**Data to process**.
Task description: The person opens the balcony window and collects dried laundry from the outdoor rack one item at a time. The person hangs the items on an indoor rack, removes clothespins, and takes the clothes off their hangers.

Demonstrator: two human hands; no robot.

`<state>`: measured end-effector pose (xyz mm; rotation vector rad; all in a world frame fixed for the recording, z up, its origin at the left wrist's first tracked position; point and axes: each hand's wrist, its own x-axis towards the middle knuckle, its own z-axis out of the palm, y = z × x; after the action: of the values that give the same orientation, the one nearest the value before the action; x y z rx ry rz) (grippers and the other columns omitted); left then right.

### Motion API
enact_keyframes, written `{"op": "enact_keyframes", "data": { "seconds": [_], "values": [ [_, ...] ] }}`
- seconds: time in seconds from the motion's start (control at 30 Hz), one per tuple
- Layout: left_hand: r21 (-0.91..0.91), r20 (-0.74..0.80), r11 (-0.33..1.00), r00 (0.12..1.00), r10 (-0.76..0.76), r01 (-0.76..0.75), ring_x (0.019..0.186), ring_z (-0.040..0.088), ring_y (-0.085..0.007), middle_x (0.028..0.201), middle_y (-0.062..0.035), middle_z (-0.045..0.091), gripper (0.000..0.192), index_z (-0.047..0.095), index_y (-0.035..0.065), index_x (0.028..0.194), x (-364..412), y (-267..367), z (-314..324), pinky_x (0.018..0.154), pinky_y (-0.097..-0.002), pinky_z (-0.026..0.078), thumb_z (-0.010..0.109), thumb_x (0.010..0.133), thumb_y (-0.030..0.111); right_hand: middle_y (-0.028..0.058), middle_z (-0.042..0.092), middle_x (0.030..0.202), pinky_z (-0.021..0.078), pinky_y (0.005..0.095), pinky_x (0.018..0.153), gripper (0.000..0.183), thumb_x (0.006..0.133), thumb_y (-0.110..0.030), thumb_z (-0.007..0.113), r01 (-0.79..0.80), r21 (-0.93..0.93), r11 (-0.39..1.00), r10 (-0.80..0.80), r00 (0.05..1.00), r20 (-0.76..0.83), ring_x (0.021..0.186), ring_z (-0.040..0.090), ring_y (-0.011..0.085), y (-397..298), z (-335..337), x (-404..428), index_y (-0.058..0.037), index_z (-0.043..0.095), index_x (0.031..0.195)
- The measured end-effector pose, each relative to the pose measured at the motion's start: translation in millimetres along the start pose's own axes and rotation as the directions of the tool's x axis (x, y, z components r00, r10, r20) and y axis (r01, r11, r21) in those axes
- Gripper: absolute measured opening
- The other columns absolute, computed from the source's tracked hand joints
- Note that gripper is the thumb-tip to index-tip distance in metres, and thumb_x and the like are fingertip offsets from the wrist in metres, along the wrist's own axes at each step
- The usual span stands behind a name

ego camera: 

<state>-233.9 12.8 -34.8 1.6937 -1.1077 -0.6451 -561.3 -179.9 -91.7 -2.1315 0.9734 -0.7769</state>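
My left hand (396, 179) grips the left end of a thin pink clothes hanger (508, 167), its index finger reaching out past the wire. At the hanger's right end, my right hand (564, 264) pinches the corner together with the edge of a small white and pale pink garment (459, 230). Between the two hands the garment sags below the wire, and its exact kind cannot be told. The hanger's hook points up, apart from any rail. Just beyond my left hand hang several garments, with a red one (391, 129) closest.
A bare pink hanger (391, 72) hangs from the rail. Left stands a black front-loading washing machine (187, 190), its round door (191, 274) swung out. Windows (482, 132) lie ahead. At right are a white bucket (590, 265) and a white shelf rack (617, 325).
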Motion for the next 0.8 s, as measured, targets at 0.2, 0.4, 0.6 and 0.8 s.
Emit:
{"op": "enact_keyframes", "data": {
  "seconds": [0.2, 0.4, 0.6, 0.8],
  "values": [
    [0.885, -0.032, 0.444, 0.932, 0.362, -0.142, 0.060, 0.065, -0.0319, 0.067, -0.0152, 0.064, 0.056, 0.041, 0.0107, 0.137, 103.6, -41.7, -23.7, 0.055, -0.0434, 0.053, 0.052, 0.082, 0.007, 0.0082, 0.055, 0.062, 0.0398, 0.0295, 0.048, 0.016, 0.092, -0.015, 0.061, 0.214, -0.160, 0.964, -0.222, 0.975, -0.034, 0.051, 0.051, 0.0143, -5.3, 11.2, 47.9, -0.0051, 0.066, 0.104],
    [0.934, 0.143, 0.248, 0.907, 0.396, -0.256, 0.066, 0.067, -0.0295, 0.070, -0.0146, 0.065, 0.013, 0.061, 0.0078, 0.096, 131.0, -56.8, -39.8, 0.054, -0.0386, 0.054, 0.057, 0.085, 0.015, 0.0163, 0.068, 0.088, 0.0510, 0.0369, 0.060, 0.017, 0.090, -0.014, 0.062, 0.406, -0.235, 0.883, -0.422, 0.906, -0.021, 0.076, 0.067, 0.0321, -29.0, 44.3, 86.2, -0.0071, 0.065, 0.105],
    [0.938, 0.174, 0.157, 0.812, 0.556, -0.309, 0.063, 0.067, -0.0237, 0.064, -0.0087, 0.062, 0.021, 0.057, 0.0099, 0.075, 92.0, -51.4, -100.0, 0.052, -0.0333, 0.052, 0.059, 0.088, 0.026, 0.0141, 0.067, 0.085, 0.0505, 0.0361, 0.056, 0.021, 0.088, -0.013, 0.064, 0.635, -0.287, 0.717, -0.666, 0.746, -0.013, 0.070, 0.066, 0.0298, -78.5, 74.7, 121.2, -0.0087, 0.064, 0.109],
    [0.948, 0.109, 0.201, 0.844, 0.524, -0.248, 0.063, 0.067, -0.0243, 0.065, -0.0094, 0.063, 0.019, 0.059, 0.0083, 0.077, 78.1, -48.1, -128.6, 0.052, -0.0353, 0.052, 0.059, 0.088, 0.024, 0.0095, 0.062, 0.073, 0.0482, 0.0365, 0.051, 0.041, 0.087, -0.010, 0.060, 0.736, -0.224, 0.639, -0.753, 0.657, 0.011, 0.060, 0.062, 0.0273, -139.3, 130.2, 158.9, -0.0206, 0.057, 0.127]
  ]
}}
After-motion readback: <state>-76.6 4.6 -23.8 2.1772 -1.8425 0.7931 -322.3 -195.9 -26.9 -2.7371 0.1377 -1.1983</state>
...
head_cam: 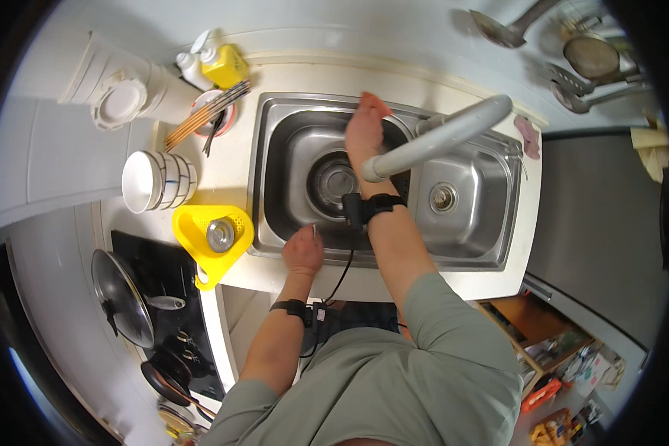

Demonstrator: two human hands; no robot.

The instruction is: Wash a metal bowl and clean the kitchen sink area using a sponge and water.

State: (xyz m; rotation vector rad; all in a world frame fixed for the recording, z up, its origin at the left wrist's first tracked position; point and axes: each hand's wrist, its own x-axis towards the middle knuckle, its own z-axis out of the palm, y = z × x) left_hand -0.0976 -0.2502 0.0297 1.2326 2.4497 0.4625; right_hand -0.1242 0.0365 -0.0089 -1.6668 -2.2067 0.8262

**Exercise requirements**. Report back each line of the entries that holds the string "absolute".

**Task output**.
- Gripper: absolute measured opening
- The other columns absolute, computed from the source's tracked hand joints

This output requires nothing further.